Goal of the exercise:
Could you print the listing again exactly, omitting the pictures?
----------
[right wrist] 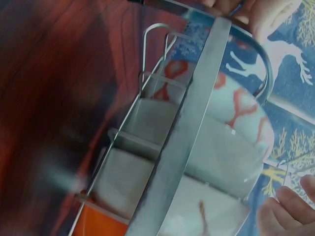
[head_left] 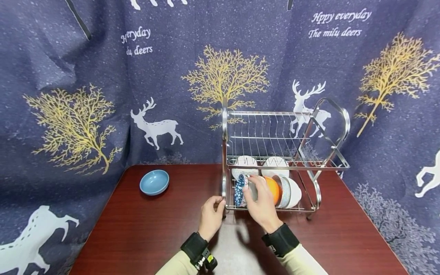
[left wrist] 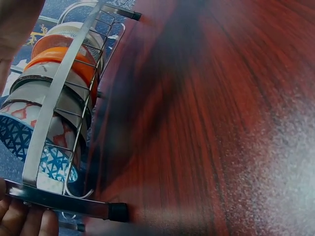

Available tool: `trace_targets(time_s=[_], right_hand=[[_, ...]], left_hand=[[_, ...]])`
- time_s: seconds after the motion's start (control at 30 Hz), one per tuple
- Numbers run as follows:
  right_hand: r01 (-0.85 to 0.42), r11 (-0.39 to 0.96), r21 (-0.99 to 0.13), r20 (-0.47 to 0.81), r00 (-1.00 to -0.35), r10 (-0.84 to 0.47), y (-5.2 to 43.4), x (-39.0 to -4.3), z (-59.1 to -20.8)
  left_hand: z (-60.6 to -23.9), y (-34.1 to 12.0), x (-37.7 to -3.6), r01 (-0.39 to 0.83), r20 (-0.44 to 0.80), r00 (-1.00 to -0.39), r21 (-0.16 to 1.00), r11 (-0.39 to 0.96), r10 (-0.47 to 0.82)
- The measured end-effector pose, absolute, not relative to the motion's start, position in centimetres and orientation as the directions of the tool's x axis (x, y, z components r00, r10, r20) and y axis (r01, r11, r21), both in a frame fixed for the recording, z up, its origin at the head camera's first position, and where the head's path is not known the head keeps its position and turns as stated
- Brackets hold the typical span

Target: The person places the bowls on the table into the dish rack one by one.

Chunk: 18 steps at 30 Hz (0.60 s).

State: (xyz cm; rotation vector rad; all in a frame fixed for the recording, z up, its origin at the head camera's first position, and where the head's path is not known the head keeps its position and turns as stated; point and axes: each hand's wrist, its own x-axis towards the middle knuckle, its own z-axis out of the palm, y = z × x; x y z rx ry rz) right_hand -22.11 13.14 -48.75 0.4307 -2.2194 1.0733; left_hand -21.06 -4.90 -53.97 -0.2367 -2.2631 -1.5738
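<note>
On the desk (head_left: 144, 225), the dish rack (head_left: 225, 152) is being steadied at its front post by the left hand (head_left: 211, 214), fingers curled round it. A bowl (head_left: 252, 190) in the lower tier is being gripped by the right hand (head_left: 262, 202); lifting it clear of the wires is judged next.

Head view bright, evenly lit, sharp around dish rack (head_left: 285, 160). Soft hand shadows on table (head_left: 154, 236) just before rack; pale glare patch on tabletop near wrists. Backdrop bows toward frame edges, wide-lens distortion. Left wrist view: table blurred, whitish glare at far side from rack. Right wrist view: rack bar close, out of focus, table smeared.
</note>
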Motion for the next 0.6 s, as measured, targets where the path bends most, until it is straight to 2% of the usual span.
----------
Solution for this problem:
[right wrist] 
[head_left] 
[left wrist] 

Available tool: `trace_targets(time_s=[_], right_hand=[[_, ...]], left_hand=[[_, ...]])`
- time_s: seconds after the motion's start (control at 30 Hz), one per tuple
- Numbers run as follows:
  right_hand: r01 (-0.85 to 0.42), r11 (-0.39 to 0.96), r21 (-0.99 to 0.13), r20 (-0.47 to 0.81), r00 (-1.00 to -0.35), r10 (-0.84 to 0.47), y (-5.2 to 43.4), x (-39.0 to -4.3), z (-59.1 to -20.8)
  left_hand: z (-60.6 to -23.9), y (-34.1 to 12.0), x (-37.7 to -3.6), r01 (-0.39 to 0.83), r20 (-0.44 to 0.80), r00 (-1.00 to -0.39), r21 (-0.16 to 1.00), r11 (-0.39 to 0.96), r10 (-0.47 to 0.82)
- The measured end-effector pose, absolute, not relative to the motion's start, position in centimetres and orientation as the directions of the tool's x axis (x, y, z components r00, r10, r20) and y axis (r01, r11, r21), both in a frame fixed for the recording, z up, its origin at the head camera's first position, and where the head's path is not known the head keeps its position and turns as stated
- Brackets hold the typical span

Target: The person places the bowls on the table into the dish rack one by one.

Chunk: 18 steps at 30 Hz (0.60 s).

State: (xyz cm; rotation vector rad; all in a frame fixed for the recording, z up, its origin at the head camera's first position, and where the head's path is not known the head keeps its position and turns as stated; point and axes: each hand's wrist, its own x-axis towards the middle knuckle, its own z-axis out of the palm, y = z × x; x y z rx ry rz) right_hand -22.11 13.14 -48.75 0.4307 -2.2194 1.0733; left_hand -21.06 -4.90 -53.97 -0.2367 -2.2631 -1.5738
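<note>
On the desk (head_left: 144, 225), the dish rack (head_left: 225, 152) is being steadied at its front post by the left hand (head_left: 211, 214), fingers curled round it. A bowl (head_left: 252, 190) in the lower tier is being gripped by the right hand (head_left: 262, 202); lifting it clear of the wires is judged next.

Head view bright, evenly lit, sharp around dish rack (head_left: 285, 160). Soft hand shadows on table (head_left: 154, 236) just before rack; pale glare patch on tabletop near wrists. Backdrop bows toward frame edges, wide-lens distortion. Left wrist view: table blurred, whitish glare at far side from rack. Right wrist view: rack bar close, out of focus, table smeared.
</note>
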Motion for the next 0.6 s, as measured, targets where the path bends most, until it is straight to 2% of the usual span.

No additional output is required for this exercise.